**DIRECTIONS**
Retype only the lines that run from the top of the material below to the line bearing "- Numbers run", inclusive, and keep the pictures out.

[[ INFORMATION PROVIDED open ]]

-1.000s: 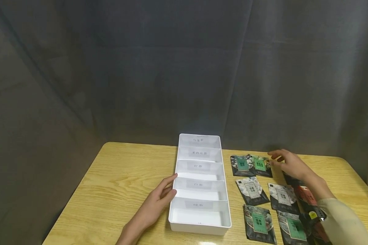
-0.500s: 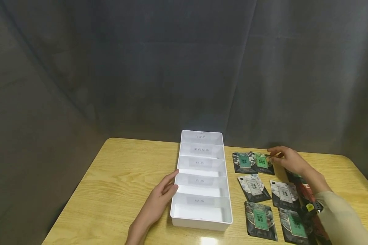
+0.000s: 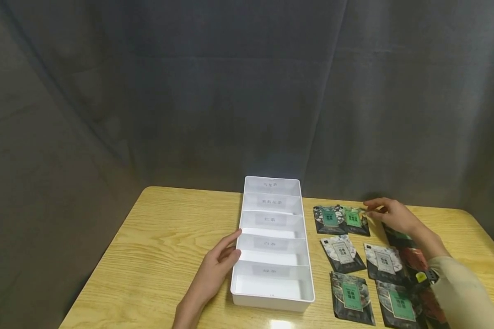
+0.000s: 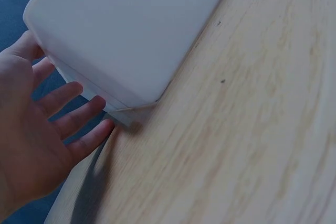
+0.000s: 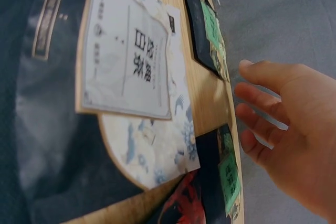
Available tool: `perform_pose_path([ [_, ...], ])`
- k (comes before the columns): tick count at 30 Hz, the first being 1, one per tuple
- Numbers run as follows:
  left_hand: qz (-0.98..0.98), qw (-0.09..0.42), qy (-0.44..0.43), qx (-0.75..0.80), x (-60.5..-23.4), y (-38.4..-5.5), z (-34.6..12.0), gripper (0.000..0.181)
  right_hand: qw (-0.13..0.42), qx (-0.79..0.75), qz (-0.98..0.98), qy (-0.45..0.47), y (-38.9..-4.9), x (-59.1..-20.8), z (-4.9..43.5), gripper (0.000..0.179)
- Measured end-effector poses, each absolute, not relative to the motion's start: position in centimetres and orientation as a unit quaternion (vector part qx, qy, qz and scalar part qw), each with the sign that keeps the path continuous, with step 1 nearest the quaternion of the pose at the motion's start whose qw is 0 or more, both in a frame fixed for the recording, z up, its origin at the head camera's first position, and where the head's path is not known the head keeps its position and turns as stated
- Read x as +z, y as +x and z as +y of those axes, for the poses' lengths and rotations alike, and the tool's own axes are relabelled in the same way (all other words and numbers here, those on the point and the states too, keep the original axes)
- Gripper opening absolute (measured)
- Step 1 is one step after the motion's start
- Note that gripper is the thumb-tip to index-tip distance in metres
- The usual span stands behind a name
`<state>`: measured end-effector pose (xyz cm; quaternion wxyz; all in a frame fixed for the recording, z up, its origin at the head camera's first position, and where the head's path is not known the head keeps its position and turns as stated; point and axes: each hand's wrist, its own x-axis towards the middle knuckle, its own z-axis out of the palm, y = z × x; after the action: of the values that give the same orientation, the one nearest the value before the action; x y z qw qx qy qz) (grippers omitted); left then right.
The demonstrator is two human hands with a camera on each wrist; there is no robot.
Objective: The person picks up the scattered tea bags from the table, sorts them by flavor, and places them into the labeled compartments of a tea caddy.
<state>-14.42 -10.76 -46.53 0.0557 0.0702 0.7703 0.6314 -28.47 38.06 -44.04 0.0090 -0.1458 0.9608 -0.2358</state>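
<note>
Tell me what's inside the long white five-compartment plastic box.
Inside the long white box, one pale printed label shows per compartment, and white floor shows in the nearest three. A white divider hides the farthest compartment's floor.

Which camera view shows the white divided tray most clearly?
The head view, since the white tray's five labelled compartments all appear there. The left wrist view shows only its plain outside; the right wrist view, none of it.
</note>
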Motion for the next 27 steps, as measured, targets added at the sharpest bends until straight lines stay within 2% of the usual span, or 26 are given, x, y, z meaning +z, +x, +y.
perform_pose_path([
  [13,0.765,0.066,0.079,0.635,-46.7,-14.3,-10.5,0.047,0.013,-0.238,0.96,-0.146,-28.6,-44.8,39.0,0.034],
  [21,0.766,0.059,0.072,0.636,-46.5,-14.4,-10.8,0.045,0.042,-0.245,0.957,-0.151,-29.7,-44.6,38.1,0.037],
  [27,0.766,0.058,0.075,0.636,-46.7,-14.6,-10.9,0.045,0.045,-0.248,0.957,-0.147,-30.2,-44.9,37.8,0.032],
])
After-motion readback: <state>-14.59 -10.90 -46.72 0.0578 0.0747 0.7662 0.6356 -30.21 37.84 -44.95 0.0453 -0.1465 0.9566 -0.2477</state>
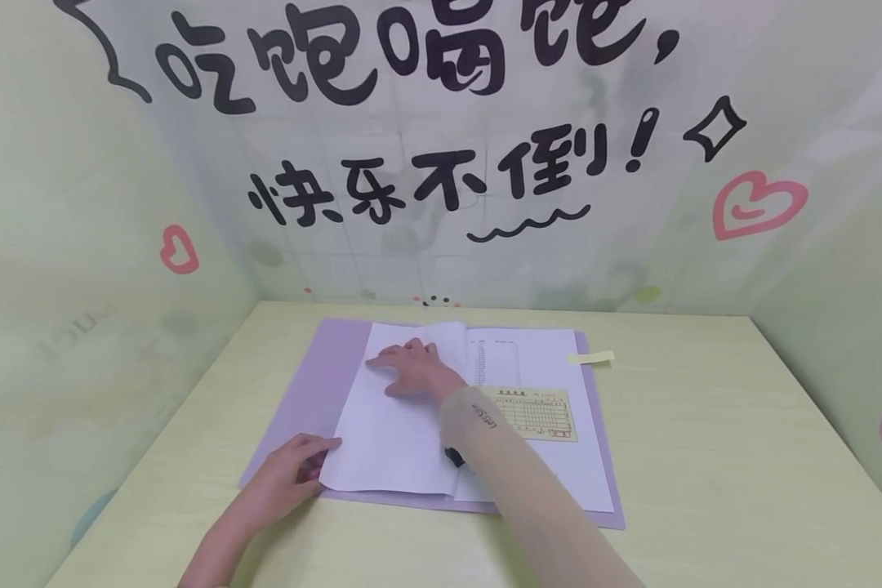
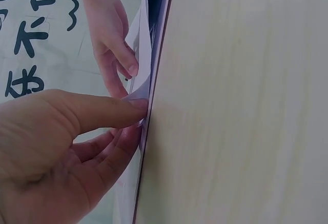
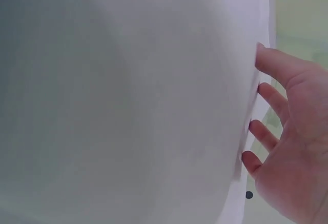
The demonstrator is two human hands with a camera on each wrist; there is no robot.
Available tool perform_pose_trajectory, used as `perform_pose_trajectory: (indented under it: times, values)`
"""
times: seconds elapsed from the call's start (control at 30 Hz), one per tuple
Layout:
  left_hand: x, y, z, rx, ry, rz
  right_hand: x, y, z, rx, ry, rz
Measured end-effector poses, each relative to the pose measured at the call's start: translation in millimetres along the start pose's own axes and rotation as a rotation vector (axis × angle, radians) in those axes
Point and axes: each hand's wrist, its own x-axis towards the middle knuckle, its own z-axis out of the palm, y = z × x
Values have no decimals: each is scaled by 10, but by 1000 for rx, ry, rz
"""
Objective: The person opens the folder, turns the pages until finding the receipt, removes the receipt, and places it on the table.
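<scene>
A purple folder (image 1: 316, 380) lies spread on the table with white sheets in it. At the near left corner of the left-hand sheet (image 1: 389, 453), my left hand (image 1: 282, 478) pinches the paper. In the left wrist view the thumb (image 2: 115, 112) lies on the sheet's curling edge, fingers below. My right hand (image 1: 415, 369) rests with spread fingers on the upper part of that same sheet. The right wrist view has its fingertips right at the paper (image 3: 169, 90). My right forearm covers part of the fold between the pages.
On the right-hand printed sheet (image 1: 551, 355) lies a yellowish form slip (image 1: 540, 414) with a table grid, partly behind the sleeve (image 1: 514, 465). A pale yellow strip (image 1: 594, 358) sticks out past the folder's right edge. Behind the table (image 1: 713, 425) hangs a printed backdrop (image 1: 412, 269).
</scene>
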Motion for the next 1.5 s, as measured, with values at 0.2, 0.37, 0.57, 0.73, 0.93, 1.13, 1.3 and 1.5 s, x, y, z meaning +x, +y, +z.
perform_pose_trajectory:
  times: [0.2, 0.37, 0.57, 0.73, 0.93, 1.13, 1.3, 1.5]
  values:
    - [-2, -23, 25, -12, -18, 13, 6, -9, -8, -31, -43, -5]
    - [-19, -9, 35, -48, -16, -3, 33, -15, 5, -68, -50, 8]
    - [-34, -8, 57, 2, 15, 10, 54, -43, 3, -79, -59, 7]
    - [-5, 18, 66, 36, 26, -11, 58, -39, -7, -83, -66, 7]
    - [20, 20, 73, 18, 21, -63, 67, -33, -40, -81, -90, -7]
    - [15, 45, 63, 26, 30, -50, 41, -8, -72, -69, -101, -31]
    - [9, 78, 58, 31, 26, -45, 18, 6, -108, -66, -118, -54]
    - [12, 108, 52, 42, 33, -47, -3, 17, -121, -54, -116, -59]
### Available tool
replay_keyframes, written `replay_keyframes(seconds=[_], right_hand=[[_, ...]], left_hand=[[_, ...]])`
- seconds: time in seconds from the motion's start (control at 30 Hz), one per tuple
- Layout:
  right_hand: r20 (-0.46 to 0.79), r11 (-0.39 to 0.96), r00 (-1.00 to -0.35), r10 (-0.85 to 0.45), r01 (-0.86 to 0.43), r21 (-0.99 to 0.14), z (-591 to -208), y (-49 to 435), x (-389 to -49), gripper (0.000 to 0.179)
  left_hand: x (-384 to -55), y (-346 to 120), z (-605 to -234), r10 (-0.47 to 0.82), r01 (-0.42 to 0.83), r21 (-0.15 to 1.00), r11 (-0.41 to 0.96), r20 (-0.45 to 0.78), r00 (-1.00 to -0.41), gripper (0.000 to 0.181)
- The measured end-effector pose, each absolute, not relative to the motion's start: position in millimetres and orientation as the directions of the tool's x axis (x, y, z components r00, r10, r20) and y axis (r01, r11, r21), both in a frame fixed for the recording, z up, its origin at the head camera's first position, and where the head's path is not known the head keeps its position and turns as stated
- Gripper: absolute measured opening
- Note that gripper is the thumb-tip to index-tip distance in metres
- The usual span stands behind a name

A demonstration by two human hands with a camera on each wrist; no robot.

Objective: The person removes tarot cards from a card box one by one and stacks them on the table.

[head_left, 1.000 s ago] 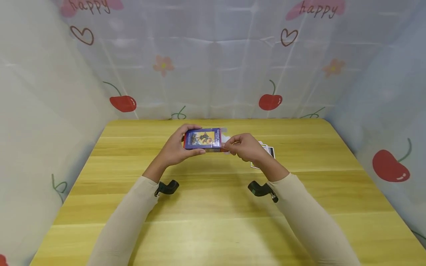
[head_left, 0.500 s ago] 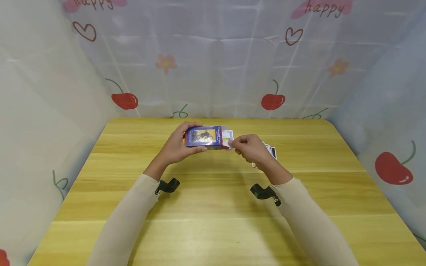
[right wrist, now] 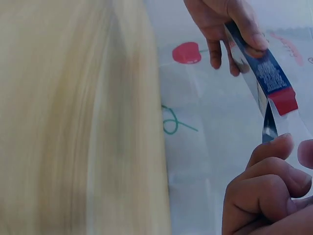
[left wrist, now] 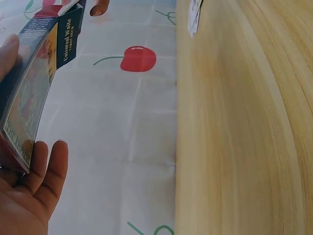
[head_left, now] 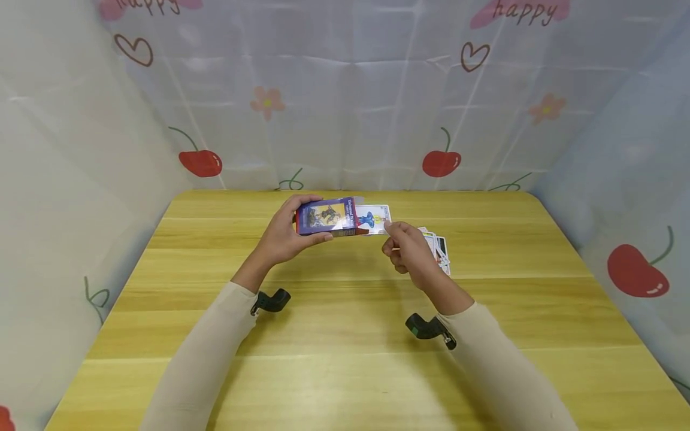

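My left hand [head_left: 277, 238] grips a blue-purple tarot card box [head_left: 326, 216] above the table, thumb along its near side and fingers round the far side. Its printed front faces up, and the end flap [left wrist: 67, 36] stands open in the left wrist view. From the box's right end sticks out a white-bordered tarot card [head_left: 375, 219] with a blue and yellow figure. The thumb and forefinger of my right hand [head_left: 414, 251] pinch that card's outer corner. In the right wrist view, a red side tab [right wrist: 283, 101] shows at the box's end.
A loose pile of tarot cards [head_left: 443, 254] lies on the wooden table [head_left: 345, 335], partly hidden behind my right hand. A white curtain [head_left: 345, 120] with cherry prints hangs behind the table's far edge.
The card has slid out of the box to the right, with my right hand drawing away alongside it. My left hand and the box have risen slightly in the head view.
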State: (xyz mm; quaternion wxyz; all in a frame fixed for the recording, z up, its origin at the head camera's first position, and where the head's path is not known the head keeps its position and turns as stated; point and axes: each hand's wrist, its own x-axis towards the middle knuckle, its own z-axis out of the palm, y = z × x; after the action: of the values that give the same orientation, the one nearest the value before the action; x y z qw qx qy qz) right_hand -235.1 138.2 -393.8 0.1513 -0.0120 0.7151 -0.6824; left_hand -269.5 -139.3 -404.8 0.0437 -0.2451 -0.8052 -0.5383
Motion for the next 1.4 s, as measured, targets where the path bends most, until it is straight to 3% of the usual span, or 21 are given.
replay_keyframes(seconds=[0.23, 0.87, 1.2, 1.4], right_hand=[[-0.253, 0.032, -0.938, -0.236, 0.252, -0.967, -400, 129, -229, 0.025], [-0.249, -0.020, -0.962, -0.115, 0.253, -0.967, -398, 113, -230, 0.037], [-0.149, -0.109, -0.989, 0.016, 0.147, -0.983, -398, 119, -233, 0.023], [-0.011, -0.150, -0.995, 0.097, -0.004, -0.989, -390, 133, -237, 0.028]], left_hand=[[-269, -140, -403, 0.343, 0.445, 0.843, 0.302, 0.339, -0.876, 0.074], [-269, -142, -403, 0.332, 0.442, 0.851, 0.283, 0.346, -0.878, 0.074], [-269, -142, -402, 0.333, 0.448, 0.846, 0.290, 0.350, -0.876, 0.074], [-268, -143, -402, 0.345, 0.446, 0.847, 0.288, 0.343, -0.874, 0.073]])
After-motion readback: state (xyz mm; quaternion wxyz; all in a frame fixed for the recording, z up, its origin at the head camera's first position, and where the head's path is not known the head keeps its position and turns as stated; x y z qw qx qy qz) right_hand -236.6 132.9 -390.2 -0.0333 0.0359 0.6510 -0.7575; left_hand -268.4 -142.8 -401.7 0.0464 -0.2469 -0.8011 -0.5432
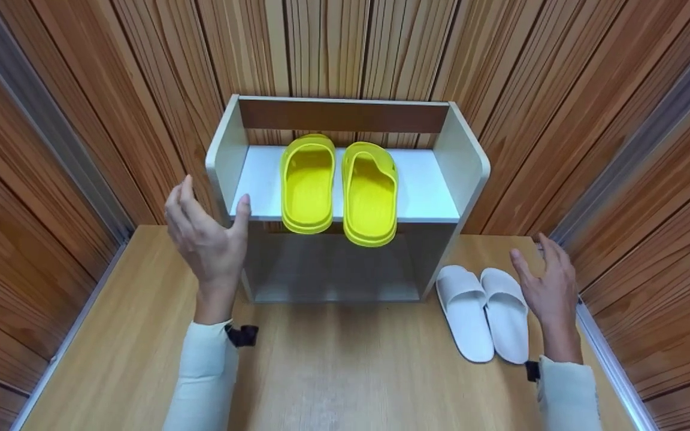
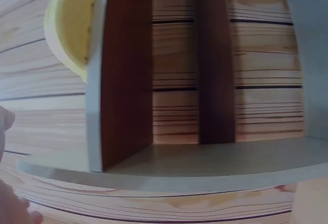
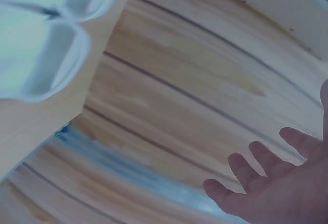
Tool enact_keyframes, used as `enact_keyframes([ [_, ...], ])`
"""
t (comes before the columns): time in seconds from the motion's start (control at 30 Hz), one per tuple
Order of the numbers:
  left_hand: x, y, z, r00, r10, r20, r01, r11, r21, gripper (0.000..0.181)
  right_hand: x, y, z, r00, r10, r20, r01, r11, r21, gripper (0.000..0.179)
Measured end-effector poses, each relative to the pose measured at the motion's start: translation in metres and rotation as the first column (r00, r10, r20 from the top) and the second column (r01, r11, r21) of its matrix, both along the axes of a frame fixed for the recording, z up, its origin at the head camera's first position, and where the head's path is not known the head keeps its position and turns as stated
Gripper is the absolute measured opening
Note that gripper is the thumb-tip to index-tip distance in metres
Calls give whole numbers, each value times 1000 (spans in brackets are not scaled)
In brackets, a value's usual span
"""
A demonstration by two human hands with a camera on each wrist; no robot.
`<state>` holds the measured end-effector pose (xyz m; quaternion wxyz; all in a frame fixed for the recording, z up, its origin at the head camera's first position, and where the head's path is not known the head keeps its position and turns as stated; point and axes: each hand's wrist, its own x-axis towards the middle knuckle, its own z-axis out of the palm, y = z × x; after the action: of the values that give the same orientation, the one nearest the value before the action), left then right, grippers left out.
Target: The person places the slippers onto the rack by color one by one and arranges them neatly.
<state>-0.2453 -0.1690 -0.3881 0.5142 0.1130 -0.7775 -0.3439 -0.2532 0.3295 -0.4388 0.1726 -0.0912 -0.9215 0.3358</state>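
Side by side on the upper shelf of a small white rack (image 1: 468,158) sit two yellow clogs (image 1: 308,191), their heel ends jutting past the shelf's front edge. My left hand (image 1: 210,239) is beside the rack's left side panel, fingers spread and holding nothing. In the left wrist view, one clog (image 2: 69,26) shows over the shelf edge, and only bits of the hand appear at the left. A pair of white slippers (image 1: 468,317) lies on the floor to the right of the rack. My right hand (image 1: 551,287) hovers just right of them, fingers apart and holding nothing.
The rack's lower compartment (image 1: 336,269) opens toward me below the clogs. Wood-plank walls (image 1: 327,48) rise behind and on both sides. Metal strips (image 1: 614,371) edge the light wooden floor (image 1: 345,371).
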Motion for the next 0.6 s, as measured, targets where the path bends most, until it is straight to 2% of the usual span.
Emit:
enact_keyframes([
  [0.1, -3, -4, -4, 990, -89, 111, 74, 988, 136, 82, 5, 13, -9, 996, -37, 79, 37, 999, -3, 85],
  [0.17, -5, -8, -5, 969, -162, 185, 119, 967, 224, 85, 9, 20, -15, 989, -56, 138, 57, 998, -6, 90],
  [0.23, -8, -12, -6, 939, -243, 243, 166, 940, 298, 86, 11, 26, -23, 979, -70, 191, 73, 997, -9, 94],
  [0.33, -12, -19, -6, 877, -346, 335, 213, 902, 375, 91, 15, 33, -33, 965, -78, 252, 85, 996, -17, 97],
  [0.47, -16, -27, -8, 802, -476, 361, 274, 830, 486, 97, 19, 39, -45, 945, -70, 320, 99, 992, -76, 100],
  [0.53, -18, -31, -9, 776, -528, 345, 299, 790, 535, 97, 21, 41, -51, 933, -58, 356, 111, 985, -131, 102],
  [0.6, -19, -34, -11, 758, -564, 328, 315, 757, 572, 91, 22, 43, -58, 919, -47, 391, 129, 974, -187, 104],
])
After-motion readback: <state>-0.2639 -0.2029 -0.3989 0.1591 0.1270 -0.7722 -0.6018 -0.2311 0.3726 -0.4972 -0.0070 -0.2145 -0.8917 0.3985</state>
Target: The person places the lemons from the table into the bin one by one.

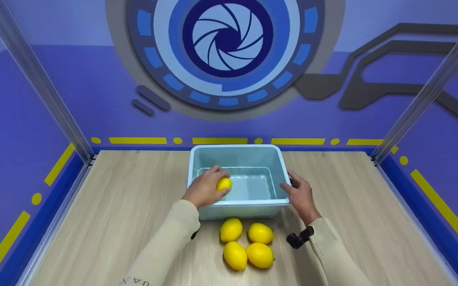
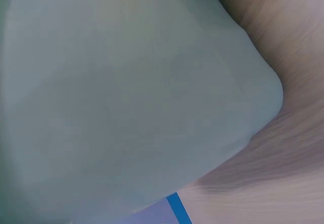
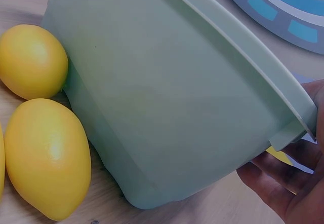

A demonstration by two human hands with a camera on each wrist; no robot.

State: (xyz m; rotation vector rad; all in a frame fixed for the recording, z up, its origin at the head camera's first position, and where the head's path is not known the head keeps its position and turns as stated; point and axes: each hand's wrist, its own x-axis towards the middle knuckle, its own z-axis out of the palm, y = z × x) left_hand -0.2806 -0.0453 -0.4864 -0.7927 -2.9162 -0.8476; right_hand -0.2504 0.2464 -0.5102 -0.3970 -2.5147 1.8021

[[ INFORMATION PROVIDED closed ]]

**WRITTEN ANSWER**
-1.000s: 
-0.500s: 
+0.000s: 
+0.000s: 
+0.000s: 
Available tool: `perform_pose_path([ [_, ...], ])`
- k (comes before the columns): tick count at 30 Hz, the first being 1, one per tuple
- Numbers run as follows:

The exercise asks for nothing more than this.